ビットコイン(BTC)のネットワークは13日、ブロック953,568が採掘され、マイニング難易度が約10.09%低下した。
これは過去最大級の下落幅であり、今年に入って2番目の規模となる。調整前の難易度は過去最高値となる約138兆9000億に達していたが、今回の調整で約124兆9000億まで下がった。
過去最大級の難易度低下を記録
ビットコインのネットワークは、約10分ごとに新しいブロックが生成されるよう、2016ブロックごとに難易度を自動で調整する仕組みを持っている。
6月上旬の価格下落を受けて多くのマイナーが稼働を停止したため、ネットワーク全体の計算能力を示すハッシュレートが低下し、ブロック生成時間が延びていた。
今回の難易度低下は、稼働を続けるマイナーにとって収益性を改善する恩恵となるとみられている。
難易度が下がったことで、同じ計算能力でもビットコインの生産効率が約9%向上する見込みだ。

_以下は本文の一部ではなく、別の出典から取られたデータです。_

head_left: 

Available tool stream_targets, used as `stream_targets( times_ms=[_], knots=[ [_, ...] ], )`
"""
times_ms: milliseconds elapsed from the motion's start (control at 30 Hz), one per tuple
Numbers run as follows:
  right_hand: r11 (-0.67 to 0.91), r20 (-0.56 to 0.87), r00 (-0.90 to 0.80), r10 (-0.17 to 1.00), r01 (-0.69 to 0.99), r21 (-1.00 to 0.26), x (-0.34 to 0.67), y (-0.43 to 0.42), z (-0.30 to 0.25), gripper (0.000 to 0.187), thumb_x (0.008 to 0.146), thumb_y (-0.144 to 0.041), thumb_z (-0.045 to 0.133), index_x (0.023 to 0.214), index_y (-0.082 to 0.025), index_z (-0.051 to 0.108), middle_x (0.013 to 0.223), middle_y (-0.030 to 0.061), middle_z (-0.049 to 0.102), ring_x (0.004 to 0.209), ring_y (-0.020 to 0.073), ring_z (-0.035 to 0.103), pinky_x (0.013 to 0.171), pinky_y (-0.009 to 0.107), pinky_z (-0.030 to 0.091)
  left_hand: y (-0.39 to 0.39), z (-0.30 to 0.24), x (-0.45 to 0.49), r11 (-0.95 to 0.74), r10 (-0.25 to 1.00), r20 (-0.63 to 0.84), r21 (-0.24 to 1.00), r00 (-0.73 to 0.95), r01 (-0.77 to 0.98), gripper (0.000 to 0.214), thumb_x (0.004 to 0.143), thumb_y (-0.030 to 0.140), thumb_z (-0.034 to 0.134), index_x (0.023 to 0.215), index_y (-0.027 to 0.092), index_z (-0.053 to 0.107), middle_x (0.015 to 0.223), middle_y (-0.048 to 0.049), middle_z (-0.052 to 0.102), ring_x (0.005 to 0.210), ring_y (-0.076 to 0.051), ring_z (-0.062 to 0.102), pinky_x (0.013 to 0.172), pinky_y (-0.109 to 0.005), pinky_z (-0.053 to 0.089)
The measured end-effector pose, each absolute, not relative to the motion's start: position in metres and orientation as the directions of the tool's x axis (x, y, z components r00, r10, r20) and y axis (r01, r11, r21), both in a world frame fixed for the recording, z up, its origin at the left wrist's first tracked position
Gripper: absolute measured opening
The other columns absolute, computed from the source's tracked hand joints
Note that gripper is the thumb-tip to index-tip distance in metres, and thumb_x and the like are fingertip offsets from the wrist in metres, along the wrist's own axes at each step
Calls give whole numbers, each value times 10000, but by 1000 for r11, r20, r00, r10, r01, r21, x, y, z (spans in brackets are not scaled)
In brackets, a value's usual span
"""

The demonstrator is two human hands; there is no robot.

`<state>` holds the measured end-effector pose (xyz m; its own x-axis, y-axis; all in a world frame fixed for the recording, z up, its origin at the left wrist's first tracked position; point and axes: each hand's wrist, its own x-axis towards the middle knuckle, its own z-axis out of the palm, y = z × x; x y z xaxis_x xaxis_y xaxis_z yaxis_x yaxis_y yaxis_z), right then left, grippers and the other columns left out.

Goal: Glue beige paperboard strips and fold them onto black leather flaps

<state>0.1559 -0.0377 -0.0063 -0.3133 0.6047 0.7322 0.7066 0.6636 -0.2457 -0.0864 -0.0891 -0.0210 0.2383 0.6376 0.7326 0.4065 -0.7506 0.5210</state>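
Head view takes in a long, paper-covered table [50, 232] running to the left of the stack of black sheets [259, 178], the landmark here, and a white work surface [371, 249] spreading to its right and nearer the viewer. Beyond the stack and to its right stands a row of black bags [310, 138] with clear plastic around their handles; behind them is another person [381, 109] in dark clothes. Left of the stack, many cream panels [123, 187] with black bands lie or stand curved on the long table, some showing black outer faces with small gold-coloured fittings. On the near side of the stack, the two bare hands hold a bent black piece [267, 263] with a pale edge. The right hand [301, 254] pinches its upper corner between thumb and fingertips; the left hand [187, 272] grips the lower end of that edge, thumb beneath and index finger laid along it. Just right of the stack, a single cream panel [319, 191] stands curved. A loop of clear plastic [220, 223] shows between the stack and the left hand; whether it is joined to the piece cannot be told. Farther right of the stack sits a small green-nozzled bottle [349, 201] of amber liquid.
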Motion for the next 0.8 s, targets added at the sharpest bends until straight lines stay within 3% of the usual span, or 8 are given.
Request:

一部の予測では、ハッシュプライスと呼ばれるマイニングの収益性指標が改善し、競争力の低い業者が撤退したことで、残存するマイナーの利益率が回復するとされている。
AI需要への移行がハッシュレート低下を加速
今回の難易度低下の主な要因は、ビットコイン価格の低迷による採算悪化だ。半減期を経てブロック報酬が減少する中、電力消費の激しい旧型のマイニング機器は利益を出すことが難しくなり、稼働停止に追い込まれた。
さらに、マイニング企業が計算能力をAIや高性能計算向けのデータセンターに振り向ける動きも影響している。
AI分野の急速な成長に伴い、計算能力に対する需要は世界的に高まっている。マイニング企業は、価格変動の激しい仮想通貨の採掘よりも、AI向け事業の方が安定的で高い収益を見込めるとして、事業の多角化を進めている。
一部の企業は、市場の状況に応じてビットコインの採掘とAI向けの計算処理を柔軟に切り替えられる設備を導入している。
このような戦略的な変化を受けて、今後のマイニング難易度は新たな要因に影響されるようになる。ビットコインの価格だけでなく、世界のAI計算市場の需要や価格設定も重要になるからだ。
電力やデータセンターの容量が両セクターで共有される資源となるため、マイニング業界の構造は新たな局面を迎えている。